Last night I persuaded Tatyana to attend a 70mm screening of Lawrence of Arabia at the American Cinematheque Egyptian. She had never once seen it and was barely familiar with T.E. Lawrence, and I figured that despite the Egyptian’s so-so presentation it would be worthwhile for her to see it on a monster-sized screen with a big crowd of fans. I wasn’t delighted with the lack of truly sharp focus and that punch-through, extra-knockout quality that 70mm used to signify (but signifies no longer), but I didn’t mind it.

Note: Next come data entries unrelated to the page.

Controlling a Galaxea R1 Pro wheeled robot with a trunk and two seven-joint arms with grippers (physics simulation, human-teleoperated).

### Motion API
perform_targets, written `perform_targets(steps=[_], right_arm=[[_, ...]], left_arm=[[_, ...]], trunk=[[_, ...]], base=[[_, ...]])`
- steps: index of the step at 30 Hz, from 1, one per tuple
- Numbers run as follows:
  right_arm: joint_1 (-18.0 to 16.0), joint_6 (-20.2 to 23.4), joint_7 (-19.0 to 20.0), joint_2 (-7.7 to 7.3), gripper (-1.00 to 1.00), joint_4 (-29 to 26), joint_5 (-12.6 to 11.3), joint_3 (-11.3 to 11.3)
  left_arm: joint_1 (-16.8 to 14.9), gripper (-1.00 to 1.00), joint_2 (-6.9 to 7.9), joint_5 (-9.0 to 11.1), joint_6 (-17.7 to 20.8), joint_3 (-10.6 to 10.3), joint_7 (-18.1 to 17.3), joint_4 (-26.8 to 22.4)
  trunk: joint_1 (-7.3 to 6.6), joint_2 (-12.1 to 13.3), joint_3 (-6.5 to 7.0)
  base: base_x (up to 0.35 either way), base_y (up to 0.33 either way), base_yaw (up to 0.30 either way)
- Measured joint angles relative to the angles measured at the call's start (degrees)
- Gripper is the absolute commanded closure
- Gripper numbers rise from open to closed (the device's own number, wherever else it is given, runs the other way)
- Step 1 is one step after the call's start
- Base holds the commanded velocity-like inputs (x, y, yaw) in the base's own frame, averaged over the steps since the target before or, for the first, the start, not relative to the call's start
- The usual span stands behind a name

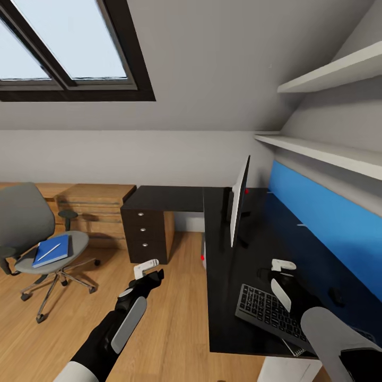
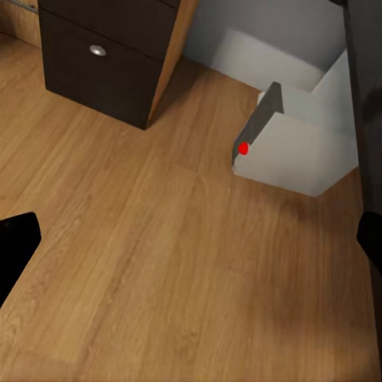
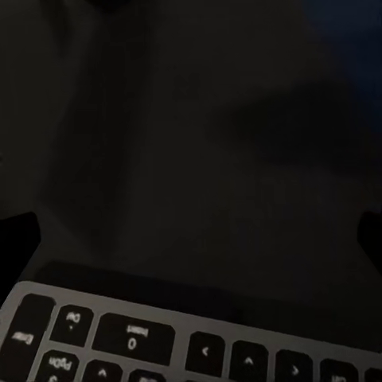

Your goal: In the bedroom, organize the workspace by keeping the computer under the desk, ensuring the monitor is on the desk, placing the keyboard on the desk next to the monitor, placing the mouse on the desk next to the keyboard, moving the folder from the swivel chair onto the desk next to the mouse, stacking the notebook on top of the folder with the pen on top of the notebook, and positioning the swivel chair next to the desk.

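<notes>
Two pincers are up in the head view, and both look empty. Containers first: the dark drawer unit with round silver knobs sits ahead of the left gripper, all drawers closed, contents unseen. Beyond it, a light-wood shelf unit lines the wall.

Left gripper now: it hangs over bare wood floor, fingers spread wide, nothing between them, touching nothing. From its wrist camera, the computer stands just ahead on the floor, red light glowing near its base, tucked in under the edge of the desk. Well off to that gripper's outer side is the swivel chair, apart from the desk, with the blue folder lying flat on its seat and the slim pale pen resting on top of the folder.

Right gripper: poised over the black desk top, just past the far edge of the keyboard. Its wrist camera shows dark fingertips at the two sides of the frame, set wide apart, gripping nothing, with the keyboard's top key row just below. Whether it touches the desk, I cannot tell. The monitor stands upright on the desk, farther out beyond this gripper, seen edge-on. A spiral-bound corner peeks from under the keyboard's near edge.
</notes>
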Motion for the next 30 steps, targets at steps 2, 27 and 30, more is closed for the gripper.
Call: perform_targets(steps=[2,27,30], right_arm=[[-0.01,0.00,0.03,0.00,-1.00,0.00,-0.48,0.00],[-0.36,1.54,-0.33,-0.38,-1.00,0.16,-6.78,-0.24],[-0.42,1.77,-0.33,-0.42,-1.00,0.17,-6.77,-1.04]], left_arm=[[0.00,-1.00,0.00,0.00,-0.01,-0.04,0.00,0.08],[0.00,-1.00,-0.08,-0.24,-0.01,-0.25,-0.06,1.76],[0.00,-1.00,-0.09,-0.20,-0.01,-0.25,-0.03,1.50]], trunk=[[0.00,0.00,0.00],[0.43,-0.79,-0.35],[1.09,-1.99,-0.89]], base=[[0.000,0.000,0.000],[0.084,0.000,0.000],[0.000,0.000,0.000]])
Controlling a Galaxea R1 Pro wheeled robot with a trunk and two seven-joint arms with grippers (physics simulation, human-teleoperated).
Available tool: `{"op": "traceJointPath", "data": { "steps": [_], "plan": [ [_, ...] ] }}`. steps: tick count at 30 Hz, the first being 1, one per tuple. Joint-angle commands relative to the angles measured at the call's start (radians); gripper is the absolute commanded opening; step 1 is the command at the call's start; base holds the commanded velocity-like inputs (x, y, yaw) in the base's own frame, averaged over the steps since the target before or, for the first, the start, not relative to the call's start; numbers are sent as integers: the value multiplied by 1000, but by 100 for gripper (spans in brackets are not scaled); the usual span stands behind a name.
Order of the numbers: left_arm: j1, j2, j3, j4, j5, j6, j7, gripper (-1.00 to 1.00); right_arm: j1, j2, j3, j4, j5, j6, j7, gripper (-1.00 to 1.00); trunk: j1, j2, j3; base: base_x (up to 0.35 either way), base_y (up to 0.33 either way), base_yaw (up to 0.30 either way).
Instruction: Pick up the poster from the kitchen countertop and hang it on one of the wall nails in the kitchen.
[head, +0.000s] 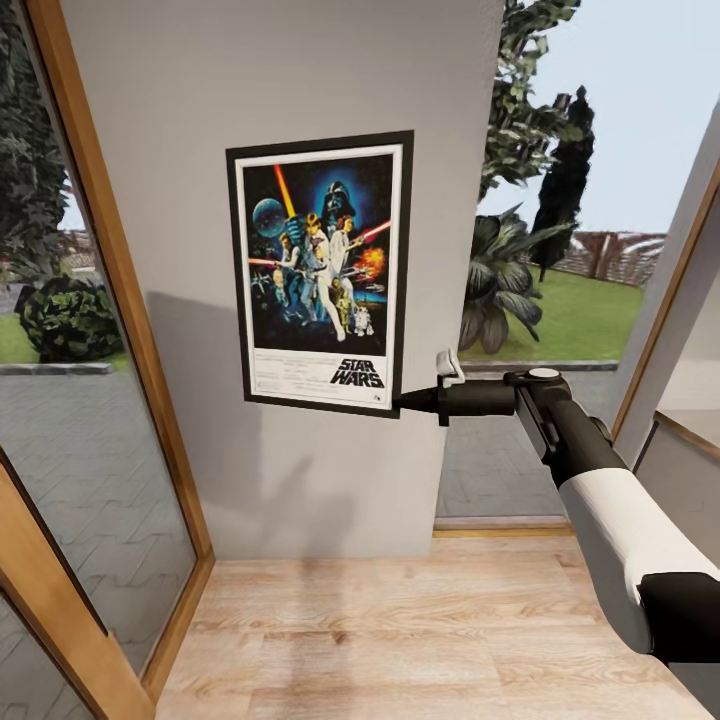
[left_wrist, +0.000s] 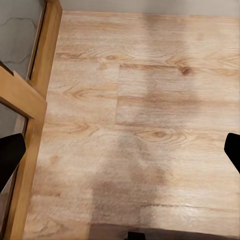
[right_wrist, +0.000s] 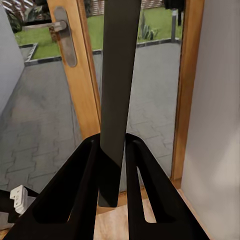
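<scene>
Glass panes in a light wooden frame (head: 120, 270) stand at the left. One poster (head: 320, 272), a flat portrait rectangle with black frame and white border, lies flat against the plain grey wall (head: 180, 120). One right gripper (head: 402, 402) reaches in from the right on a level, outstretched arm, its black fingers (right_wrist: 85, 200) clamped on the poster's lower right edge. Left gripper (left_wrist: 120, 155) hangs fingers apart over the pale wood-plank floor (left_wrist: 150, 100).

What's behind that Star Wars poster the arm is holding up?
A plain grey wall shows around the poster. Whatever lies directly behind it, any nail included, is covered.
</scene>
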Motion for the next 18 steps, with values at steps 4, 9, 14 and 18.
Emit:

I was saying to myself over and over, “If only that amazing micro-sharp detail contained in the Amazon 4K streaming version of this classic David Lean film could somehow be projected…wow!”

Posted roughly a year go: “I shelled out $20 bills in order to watch Amazon’s 4K streaming version of Lawrence of Arabia, and I was really, seriously stunned by the miraculous detail.

“I’ve seen the restored, 8K-scanned Lawrence digitally projected via DCP under high-end conditions and at home via 1080p Bluray, and there’s no denying that the 4K streamed version (which is not real-deal 4K due to intense compressing, but somewhere between 2K and 4K) is really a cut above.

“Every now and then the digital cache-ing would slow down and the 4K sharpness would fuzz out, but for the first time in my life I was noticing textures (wood, sand, wardrobe threads, even the subtle composition of fine cement in the opening credits sequence) that I’d literally never seen before, not with this degree of crispness and clarity, and that’s saying something.

“I’m told that as good as this version of Lawrence may have appeared to my bespectacled eyes, the 4K Bluray will look even better.”